Si dégradantes que nous paraissent ces habitudes de rapine, elles ont fait moins de tort encore à l’armée allemande que ses multiples atrocités : incendies de villages sans nécessité militaire ou exécutions de civils inoffensifs. La réalité même de ces attentats au droit des gens étant impossible à contester, leurs auteurs se sont bornés, soit à tenter de les excuser, soit à les laisser deviner par de troublantes réticences comme celles-ci : « Je ne peux et ne dois pas vous donner de détails plus circonstanciés : on ne me croirait pas ; tout cela est si terriblement triste que je cherche à y penser le moins possible[3] » — Leurs récits présentent d’ailleurs une terrifiante monotonie, et celui de Marschner, le plus saisissant de tous, peut être cité comme type de tous les autres. Son régiment avait traversé toute la Belgique du Nord, très correctement accueilli par la population.

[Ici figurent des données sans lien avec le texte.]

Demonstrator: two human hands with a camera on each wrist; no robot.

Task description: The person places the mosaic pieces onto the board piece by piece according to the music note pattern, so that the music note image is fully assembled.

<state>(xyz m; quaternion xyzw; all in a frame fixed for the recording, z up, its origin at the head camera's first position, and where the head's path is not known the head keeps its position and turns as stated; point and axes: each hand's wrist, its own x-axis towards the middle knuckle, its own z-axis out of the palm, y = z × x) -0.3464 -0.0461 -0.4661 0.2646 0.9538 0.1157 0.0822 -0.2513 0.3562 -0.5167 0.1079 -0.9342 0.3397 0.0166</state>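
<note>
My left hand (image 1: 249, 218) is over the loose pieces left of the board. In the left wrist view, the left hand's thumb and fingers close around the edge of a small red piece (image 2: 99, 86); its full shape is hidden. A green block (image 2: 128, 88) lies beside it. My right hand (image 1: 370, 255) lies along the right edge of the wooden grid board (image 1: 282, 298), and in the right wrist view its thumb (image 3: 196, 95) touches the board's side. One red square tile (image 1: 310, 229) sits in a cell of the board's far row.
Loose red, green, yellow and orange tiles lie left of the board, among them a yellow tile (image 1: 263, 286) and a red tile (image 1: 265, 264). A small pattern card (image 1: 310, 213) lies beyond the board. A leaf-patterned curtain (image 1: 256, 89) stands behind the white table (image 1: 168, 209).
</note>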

Tout change à partir de Spontin, livré entièrement aux flammes parce que des coups de feu partis des maisons auraient coûté la vie à trois soldats allemands. Quand Marschner traverse le village, les hommes sont fusillés en tas dans un parc, tandis que leurs femmes, parquées avec leurs enfans dans une prairie voisine, entendent, muettes de terreur, le bruit des détonations. A partir de ce moment, l’obsession des « francs-tireurs » se tourne, chez les soldats allemands, en folie de carnage et de destruction. Pendant les cinq jours et les cinq nuits que dure la marche forcée de son régiment à travers la Belgique méridionale, Marschner voit, aussi loin qu’il porte la vue, les villages s’allumer comme des torches et se transformer en immenses brasiers, dont l’ensemble donne l’impression d’une mer de flammes. On lui saurait gré d’éprouver quelque émotion à la vue de ces scènes de cauchemar : elles ne lui inspirent que le désir de retrouver le leitmotiv du dernier acte de la Walkyrie, alors

  1. Ganghorer, p. 121 : Thümmler, XII, pp. 3-5. Ailleurs (Thümmler, VII, p. 6), un soldat dénonce comme un scandale sans précédent la conduite des Russes, qui, lors de l’invasion de la Prusse orientale, ont emporté des objets mobiliers dans leurs tranchées.
  2. Der deutsche Krieg in Feldpostbriefen, I, p. 106.
  3. Der deutsche Krieg in Feldpostbriefen, I, pp. 143 et 179.